Thursday, December 1, 2011

The Painful High Road

In the late 1990s, Cysive was a foundation client.  We played a lead role in building the company’s reputation, investing thousands of dollars in time each month above their retainer fee.

The company rode the dot com wave and was on a path to raise millions in the public markets.  All of our investment and loyalty was going to pay off in a six figure account for Strategic Communications Group (Strategic) 

Or so I thought.  They hired a new hotshot VP, Marketing out of Intel who then proceeded to fire us for one of the big brand name communications firms.

When the Marketing VP phoned me to strike our death blow the final insult was his decision to have the new firm manage a press interview I had been working on for six months.

My response, “If you guys mess this up I am going to be f--king pissed.”

As soon as the words slipped from my mouth I knew the relationship between Cysive and Strategic was forever shot.  My response was emotional, unprofessional and immature.

Which brings me to a blog post recently published on a government-oriented social network called MeriTalk.  Entitled “The Sting," author Steve O’Keeffe of communications consultancy O’Keeffe & Company relates a sad and frustrating tale of his company’s soured business relationship with a partner on a key government contract.

Steve O'Keeffe - jilted partner
There’s no way I can verify O’Keeffe’s presentation of the events portrayed in the post.  If it is true, his company was certainly mistreated.  

Yet, his decision to openly call out another company in a social environment – which he justifies with his belief in transparency – is misguided.  Why?

For starters, O’Keeffe’s post may be perceived by many as merely the rants of a spoiled child.  Although penning this article probably felt good at the time (as did my dropping the f-bomb on Cysive), the impression he has created is inconsistent with the premium brand he has worked so hard to build for his firm.

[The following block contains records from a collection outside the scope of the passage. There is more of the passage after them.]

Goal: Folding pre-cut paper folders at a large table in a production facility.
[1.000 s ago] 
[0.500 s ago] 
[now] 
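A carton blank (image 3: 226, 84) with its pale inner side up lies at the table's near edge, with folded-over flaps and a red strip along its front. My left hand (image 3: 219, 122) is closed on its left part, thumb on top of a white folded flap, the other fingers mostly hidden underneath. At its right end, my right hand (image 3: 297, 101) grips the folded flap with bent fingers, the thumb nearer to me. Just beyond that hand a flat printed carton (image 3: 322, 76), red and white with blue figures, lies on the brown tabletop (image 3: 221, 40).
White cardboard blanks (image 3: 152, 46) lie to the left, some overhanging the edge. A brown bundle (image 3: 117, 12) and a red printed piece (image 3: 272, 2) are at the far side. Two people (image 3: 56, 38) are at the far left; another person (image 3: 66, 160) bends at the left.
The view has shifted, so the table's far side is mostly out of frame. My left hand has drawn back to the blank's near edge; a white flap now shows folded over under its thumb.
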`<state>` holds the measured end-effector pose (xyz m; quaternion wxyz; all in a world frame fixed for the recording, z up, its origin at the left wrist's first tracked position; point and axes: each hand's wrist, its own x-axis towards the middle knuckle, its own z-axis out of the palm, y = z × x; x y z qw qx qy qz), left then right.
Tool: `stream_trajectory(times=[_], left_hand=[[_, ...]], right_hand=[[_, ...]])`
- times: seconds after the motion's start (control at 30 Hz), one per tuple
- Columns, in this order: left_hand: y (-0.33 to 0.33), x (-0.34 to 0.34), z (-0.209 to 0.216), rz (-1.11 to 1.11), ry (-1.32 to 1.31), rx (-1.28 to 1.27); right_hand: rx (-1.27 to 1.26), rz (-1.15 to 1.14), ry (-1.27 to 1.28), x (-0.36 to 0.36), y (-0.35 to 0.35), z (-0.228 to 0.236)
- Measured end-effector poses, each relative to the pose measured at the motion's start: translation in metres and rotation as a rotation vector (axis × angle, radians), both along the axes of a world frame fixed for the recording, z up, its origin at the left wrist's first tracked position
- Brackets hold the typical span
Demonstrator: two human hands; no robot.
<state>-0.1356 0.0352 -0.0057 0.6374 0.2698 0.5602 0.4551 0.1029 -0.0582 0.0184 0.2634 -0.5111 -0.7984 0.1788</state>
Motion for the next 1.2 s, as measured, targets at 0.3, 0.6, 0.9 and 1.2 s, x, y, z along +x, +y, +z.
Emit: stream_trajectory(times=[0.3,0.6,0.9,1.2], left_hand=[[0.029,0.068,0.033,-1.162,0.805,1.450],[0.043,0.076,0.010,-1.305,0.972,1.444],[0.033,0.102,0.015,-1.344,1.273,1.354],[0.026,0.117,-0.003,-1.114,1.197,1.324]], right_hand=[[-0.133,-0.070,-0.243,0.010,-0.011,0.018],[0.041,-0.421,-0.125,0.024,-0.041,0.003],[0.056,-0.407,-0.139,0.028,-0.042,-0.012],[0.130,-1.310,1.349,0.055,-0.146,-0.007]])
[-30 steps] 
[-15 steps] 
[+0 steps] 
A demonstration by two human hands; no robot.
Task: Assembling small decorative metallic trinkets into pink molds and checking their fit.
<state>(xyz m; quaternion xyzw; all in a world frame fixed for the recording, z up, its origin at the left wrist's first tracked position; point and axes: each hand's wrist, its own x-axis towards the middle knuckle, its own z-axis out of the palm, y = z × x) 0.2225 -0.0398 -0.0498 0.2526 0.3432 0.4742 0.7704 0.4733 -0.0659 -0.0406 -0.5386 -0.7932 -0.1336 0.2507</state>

Second, O’Keeffe is inappropriately using his position of influence and authority as a top flight business leader and content publisher.  In an Email to the CEO of his company’s now former partner, O’Keeffe subtly delivers a threat which he has now made good on:

“I am frequent contributor to newspapers and magazines – and generate a weekly blog which goes out to 85,000 in the government and contractor community.”

And finally (and perhaps most important), this post potentially damages his firm’s ability to identify teaming partners for future business opportunities.  Things sometimes sour in a relationship.  Would you want to hit a tough stretch with O’Keeffe as your partner?

As a business owner, I know that it can be painfully excruciating to remain on the high road.  It is important to do so though, especially when it comes to participation in social media.   


Disclosure:  My firm has competed for business against O'Keeffe & Company.  I've met Steve several times, yet we have no meaningful relationship or connection.  


Anonymous said...

Interesting that the blog post you reference isn't there any more. I would have liked to have read the story from his point of view.

Like you, I'm all for transparency, but I agree that there's some topics that are best not covered in public. Perhaps Steve O'Keeffe thought better of his airing of grievances?

Marc Hausman said...

It looks that way, Mark.

Indeed...Steve pulled his blog post off of MeriTalk, as well as Govloop. So much for transparency.